§ **DESCRIPTION OF THE TASK**:
Write out again, exactly, the lines of the listing below from the first one through the one that contains "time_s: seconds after", and no other lines.

§ **THE DATA**:
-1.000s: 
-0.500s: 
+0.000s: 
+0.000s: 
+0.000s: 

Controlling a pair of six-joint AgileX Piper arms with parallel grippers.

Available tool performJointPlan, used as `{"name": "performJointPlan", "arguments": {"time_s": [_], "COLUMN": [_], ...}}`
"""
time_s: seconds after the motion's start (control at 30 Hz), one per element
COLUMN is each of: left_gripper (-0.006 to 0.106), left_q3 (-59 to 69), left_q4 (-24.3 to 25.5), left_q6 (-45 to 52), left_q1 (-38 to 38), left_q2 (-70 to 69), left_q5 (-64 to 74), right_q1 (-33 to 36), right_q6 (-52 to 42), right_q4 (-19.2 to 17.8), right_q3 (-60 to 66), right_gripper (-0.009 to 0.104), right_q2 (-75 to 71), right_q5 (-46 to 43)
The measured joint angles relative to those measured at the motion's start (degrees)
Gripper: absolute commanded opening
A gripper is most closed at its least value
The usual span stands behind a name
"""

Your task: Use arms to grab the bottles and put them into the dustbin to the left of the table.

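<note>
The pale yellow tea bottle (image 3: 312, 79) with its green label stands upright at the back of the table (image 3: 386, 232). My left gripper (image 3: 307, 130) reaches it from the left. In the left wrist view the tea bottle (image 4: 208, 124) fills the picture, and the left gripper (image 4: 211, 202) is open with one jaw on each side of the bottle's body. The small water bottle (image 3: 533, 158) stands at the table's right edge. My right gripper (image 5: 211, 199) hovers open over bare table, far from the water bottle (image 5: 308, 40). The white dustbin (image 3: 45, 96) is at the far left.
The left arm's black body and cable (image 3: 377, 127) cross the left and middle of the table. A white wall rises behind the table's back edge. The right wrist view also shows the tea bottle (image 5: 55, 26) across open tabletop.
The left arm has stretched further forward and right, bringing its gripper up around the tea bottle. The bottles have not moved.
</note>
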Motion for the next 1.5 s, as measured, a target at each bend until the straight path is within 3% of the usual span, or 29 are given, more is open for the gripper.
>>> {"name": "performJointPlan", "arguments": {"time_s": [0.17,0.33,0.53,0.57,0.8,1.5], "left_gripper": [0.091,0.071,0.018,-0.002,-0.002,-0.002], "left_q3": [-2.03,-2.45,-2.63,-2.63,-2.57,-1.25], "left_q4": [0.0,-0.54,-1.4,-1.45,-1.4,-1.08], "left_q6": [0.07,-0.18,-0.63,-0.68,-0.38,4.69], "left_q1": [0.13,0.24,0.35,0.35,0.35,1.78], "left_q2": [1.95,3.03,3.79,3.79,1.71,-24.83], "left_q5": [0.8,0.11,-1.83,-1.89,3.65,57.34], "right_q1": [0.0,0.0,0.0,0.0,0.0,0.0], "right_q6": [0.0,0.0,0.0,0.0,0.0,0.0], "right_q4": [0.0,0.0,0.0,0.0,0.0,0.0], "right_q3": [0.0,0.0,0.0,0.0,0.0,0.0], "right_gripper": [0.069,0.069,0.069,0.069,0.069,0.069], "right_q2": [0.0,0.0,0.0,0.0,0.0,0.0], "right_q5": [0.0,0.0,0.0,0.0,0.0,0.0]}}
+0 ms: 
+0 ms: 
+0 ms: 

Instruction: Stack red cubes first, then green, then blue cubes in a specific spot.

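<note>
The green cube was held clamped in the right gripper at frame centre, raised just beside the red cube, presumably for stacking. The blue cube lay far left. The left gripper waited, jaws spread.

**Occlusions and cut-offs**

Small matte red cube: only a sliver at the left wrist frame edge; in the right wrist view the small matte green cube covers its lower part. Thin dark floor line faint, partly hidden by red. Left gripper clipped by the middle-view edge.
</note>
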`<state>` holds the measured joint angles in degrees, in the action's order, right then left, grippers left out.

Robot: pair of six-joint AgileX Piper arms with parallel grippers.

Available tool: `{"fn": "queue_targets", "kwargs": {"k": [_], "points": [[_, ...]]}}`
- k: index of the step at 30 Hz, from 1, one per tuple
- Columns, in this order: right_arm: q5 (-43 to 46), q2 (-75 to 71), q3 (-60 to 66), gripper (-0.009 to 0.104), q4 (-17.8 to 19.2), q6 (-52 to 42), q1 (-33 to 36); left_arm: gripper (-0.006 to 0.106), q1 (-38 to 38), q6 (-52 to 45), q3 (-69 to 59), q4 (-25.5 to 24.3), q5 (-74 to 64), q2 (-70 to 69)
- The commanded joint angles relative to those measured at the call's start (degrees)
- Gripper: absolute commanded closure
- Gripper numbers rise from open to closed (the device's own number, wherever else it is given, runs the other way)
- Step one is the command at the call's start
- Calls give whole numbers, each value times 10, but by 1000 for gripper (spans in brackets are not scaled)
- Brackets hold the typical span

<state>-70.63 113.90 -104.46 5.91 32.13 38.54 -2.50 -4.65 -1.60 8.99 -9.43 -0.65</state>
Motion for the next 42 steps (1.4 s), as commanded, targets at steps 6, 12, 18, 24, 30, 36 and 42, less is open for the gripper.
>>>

§ **SOLUTION BELOW**:
-1.000s: 
-0.500s: 
+0.000s: 
+0.000s: 
+0.000s: 

Controlling a pair of six-joint AgileX Piper arms with parallel grippers.

Available tool performJointPlan, used as `{"name": "performJointPlan", "arguments": {"time_s": [_], "COLUMN": [_], ...}}`
"""
time_s: seconds after the motion's start (control at 30 Hz), one per element

With this, the answer is finished.